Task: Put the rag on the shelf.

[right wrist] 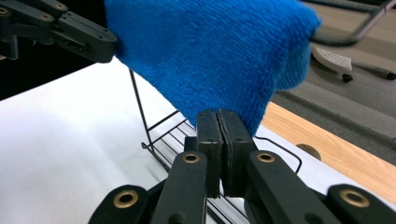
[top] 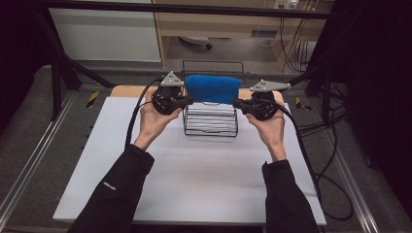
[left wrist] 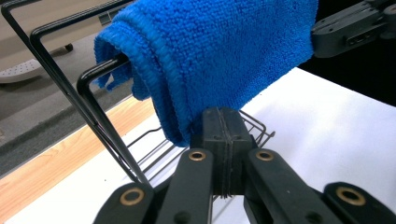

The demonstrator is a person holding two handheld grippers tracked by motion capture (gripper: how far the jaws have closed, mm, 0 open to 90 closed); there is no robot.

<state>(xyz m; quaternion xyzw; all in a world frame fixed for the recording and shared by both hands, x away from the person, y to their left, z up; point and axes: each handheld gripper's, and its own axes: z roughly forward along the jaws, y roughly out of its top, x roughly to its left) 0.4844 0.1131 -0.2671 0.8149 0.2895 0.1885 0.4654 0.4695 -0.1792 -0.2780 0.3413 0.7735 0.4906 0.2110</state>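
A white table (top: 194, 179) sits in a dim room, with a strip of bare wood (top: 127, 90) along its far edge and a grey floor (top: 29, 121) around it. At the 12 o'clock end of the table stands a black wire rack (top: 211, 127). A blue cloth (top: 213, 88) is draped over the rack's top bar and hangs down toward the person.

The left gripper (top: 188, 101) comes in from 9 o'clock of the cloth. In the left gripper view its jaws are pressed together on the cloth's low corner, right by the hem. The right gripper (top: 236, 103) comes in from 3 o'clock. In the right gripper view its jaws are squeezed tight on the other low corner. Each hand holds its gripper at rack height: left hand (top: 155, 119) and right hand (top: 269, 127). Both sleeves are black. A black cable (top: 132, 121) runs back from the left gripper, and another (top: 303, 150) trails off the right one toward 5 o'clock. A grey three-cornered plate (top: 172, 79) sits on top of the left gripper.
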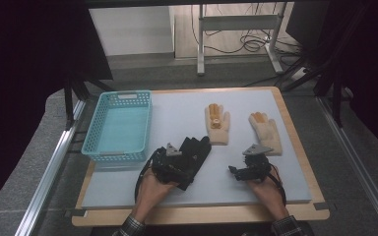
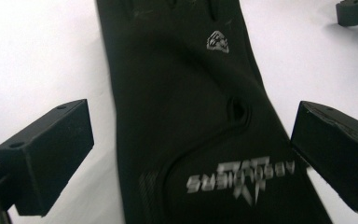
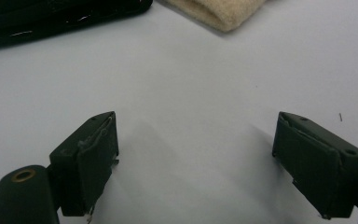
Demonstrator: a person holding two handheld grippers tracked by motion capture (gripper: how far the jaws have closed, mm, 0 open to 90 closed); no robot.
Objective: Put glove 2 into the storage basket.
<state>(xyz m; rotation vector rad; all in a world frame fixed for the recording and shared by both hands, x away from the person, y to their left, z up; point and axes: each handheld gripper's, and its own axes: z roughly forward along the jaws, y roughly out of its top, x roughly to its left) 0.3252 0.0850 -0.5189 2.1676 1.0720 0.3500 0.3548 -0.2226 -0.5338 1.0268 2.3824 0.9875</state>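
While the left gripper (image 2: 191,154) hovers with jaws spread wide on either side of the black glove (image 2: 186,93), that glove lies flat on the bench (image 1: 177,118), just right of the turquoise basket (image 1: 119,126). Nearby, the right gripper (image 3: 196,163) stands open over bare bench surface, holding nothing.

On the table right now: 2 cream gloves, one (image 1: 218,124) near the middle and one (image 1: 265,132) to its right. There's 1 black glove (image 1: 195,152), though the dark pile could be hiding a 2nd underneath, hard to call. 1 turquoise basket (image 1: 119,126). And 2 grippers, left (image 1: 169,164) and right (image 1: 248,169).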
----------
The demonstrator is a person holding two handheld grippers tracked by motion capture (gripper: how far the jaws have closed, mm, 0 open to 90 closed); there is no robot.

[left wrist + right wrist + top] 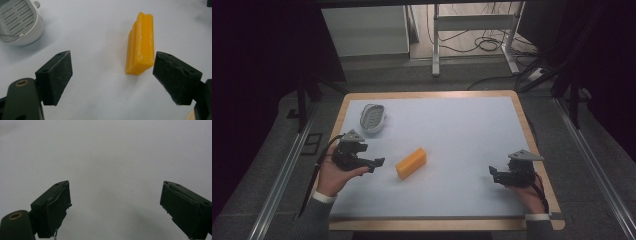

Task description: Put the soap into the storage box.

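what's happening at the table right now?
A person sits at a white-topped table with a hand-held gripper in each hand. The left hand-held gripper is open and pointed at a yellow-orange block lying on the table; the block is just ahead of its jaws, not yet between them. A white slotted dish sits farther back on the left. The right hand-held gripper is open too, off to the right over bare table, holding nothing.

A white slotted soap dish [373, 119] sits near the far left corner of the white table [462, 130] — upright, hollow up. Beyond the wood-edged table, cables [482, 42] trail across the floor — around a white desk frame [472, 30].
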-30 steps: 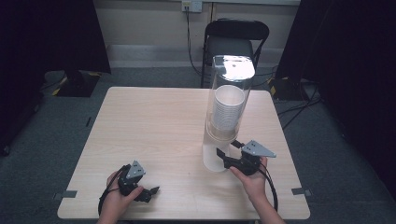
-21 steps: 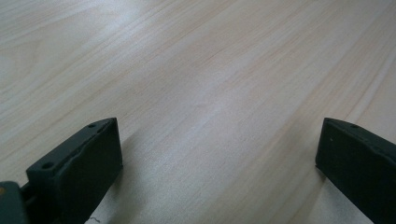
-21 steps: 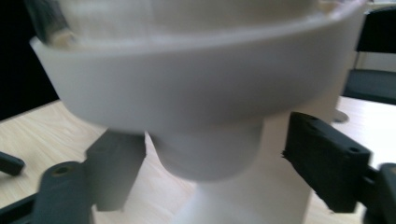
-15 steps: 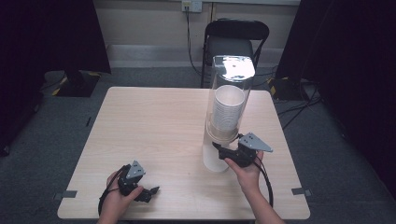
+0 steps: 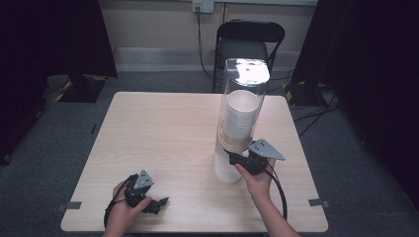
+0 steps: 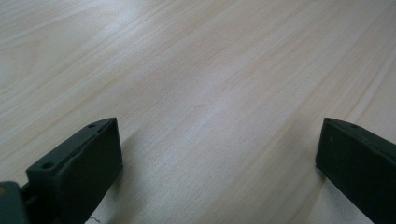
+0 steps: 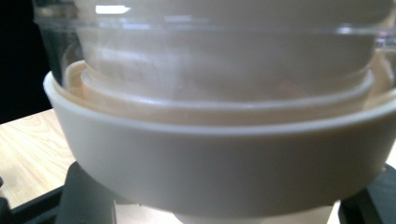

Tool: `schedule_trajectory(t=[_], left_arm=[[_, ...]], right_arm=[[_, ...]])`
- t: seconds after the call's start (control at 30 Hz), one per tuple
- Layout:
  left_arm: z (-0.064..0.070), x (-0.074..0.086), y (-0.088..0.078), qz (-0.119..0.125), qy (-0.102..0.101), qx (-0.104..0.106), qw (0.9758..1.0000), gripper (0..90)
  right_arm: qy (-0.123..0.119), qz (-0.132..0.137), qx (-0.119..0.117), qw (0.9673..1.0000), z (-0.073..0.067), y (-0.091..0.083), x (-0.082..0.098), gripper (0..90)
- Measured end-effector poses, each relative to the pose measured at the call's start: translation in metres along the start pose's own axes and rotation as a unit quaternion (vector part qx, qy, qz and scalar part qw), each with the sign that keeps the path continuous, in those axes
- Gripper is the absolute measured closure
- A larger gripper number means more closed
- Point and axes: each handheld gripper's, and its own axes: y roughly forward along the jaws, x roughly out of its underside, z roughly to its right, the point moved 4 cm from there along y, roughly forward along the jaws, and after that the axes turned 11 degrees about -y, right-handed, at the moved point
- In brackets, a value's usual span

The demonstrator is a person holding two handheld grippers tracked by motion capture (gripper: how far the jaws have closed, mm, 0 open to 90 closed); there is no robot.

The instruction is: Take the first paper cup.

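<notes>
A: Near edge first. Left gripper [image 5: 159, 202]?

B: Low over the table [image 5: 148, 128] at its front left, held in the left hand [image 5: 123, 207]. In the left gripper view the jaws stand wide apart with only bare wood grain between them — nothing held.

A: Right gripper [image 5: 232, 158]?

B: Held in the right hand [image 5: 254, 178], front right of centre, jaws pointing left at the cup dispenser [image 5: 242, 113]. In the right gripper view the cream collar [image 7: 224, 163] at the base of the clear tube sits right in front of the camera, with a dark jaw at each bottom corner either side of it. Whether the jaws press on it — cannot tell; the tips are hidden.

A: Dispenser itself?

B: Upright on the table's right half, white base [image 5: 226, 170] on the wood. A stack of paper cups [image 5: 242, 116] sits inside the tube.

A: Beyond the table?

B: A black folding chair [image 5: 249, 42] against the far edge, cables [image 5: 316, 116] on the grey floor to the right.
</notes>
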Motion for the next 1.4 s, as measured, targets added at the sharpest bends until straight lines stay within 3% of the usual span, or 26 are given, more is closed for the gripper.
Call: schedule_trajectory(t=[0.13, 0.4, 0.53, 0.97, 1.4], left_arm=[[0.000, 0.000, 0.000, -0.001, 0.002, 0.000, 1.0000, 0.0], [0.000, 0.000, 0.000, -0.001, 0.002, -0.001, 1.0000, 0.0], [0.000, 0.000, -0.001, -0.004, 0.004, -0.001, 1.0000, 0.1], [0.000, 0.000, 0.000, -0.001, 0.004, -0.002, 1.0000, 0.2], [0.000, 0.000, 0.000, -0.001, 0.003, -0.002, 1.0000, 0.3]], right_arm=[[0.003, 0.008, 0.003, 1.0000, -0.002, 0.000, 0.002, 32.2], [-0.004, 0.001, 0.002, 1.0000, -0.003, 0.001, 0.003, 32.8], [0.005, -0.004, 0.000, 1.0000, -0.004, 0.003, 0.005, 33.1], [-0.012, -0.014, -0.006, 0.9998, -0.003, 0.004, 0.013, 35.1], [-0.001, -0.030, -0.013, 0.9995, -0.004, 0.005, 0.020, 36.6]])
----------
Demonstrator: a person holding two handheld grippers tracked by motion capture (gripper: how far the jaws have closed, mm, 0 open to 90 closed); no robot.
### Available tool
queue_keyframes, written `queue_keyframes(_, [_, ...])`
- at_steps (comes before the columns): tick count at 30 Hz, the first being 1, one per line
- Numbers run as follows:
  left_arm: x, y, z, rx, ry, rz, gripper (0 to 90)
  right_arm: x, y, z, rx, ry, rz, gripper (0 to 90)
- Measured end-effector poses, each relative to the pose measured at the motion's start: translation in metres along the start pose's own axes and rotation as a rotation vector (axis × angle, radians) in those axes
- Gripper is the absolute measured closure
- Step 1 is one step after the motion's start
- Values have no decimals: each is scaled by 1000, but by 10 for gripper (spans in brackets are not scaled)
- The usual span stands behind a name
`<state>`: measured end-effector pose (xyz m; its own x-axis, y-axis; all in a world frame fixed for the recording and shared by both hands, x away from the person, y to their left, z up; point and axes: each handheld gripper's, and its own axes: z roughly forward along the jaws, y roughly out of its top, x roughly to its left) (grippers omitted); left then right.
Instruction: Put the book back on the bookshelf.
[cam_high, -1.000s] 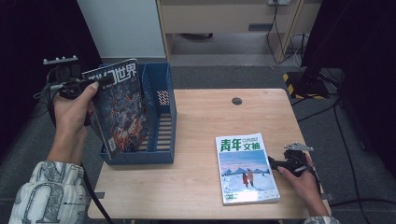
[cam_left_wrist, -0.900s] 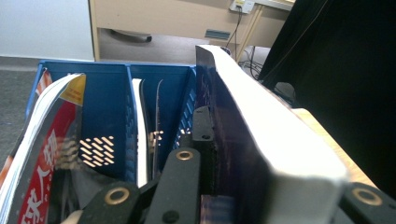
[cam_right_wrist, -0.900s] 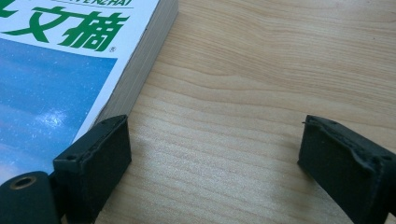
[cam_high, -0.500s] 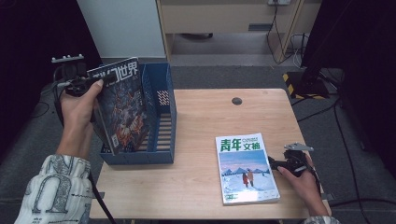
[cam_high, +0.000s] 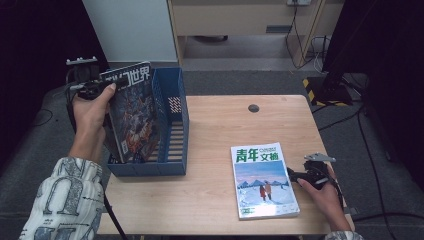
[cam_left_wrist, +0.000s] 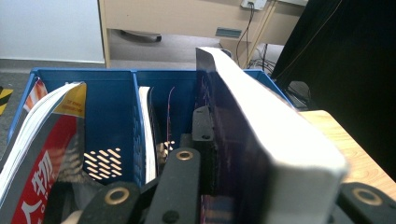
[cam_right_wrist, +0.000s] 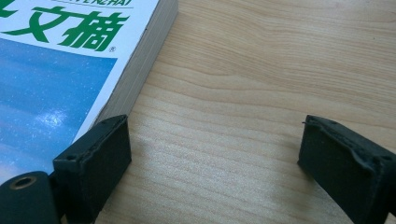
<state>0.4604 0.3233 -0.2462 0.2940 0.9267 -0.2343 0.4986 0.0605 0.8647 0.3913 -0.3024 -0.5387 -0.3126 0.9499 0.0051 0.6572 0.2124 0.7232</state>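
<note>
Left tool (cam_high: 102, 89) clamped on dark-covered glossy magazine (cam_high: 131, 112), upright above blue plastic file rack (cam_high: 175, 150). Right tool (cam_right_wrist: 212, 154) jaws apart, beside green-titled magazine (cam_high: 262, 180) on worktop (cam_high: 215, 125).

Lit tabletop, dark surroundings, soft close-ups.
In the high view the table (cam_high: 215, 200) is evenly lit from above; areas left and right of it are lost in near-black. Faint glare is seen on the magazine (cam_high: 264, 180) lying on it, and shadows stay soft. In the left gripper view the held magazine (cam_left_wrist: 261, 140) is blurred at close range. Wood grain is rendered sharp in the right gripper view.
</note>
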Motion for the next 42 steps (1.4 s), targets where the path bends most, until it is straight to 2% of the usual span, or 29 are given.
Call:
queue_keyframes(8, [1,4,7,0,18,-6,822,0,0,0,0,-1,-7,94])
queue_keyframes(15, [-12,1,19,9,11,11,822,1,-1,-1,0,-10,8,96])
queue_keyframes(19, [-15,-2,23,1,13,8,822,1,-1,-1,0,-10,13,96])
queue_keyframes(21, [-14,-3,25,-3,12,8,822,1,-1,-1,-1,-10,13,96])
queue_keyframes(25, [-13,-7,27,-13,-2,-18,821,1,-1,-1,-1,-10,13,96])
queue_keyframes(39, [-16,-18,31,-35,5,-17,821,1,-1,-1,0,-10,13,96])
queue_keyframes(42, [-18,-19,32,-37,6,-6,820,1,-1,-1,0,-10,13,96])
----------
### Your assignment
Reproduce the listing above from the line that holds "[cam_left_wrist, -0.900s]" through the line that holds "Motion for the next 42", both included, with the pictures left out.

### Task output
[cam_left_wrist, -0.900s] 
[cam_right_wrist, -0.900s] 
[cam_high, -0.500s] 
[cam_high, +0.000s] 
[cam_left_wrist, +0.000s] 
[cam_right_wrist, +0.000s] 
<state>0.4604 0.3233 -0.2462 0.2940 0.9267 -0.2343 0.4986 0.0605 0.8647 0.3913 -0.3024 -0.5387 -0.3126 0.9499 0.0051 0.6572 0.2124 0.7232</state>
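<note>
Left tool (cam_high: 102, 89) clamped on dark-covered glossy magazine (cam_high: 131, 112), upright above blue plastic file rack (cam_high: 175, 150). Right tool (cam_right_wrist: 212, 154) jaws apart, beside green-titled magazine (cam_high: 262, 180) on worktop (cam_high: 215, 125).

Lit tabletop, dark surroundings, soft close-ups.
In the high view the table (cam_high: 215, 200) is evenly lit from above; areas left and right of it are lost in near-black. Faint glare is seen on the magazine (cam_high: 264, 180) lying on it, and shadows stay soft. In the left gripper view the held magazine (cam_left_wrist: 261, 140) is blurred at close range. Wood grain is rendered sharp in the right gripper view.
</note>
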Motion for the next 42 steps (1.4 s), targets where the path bends most, until it is straight to 2% of the usual span, or 29 are given.

There is nothing else to the answer.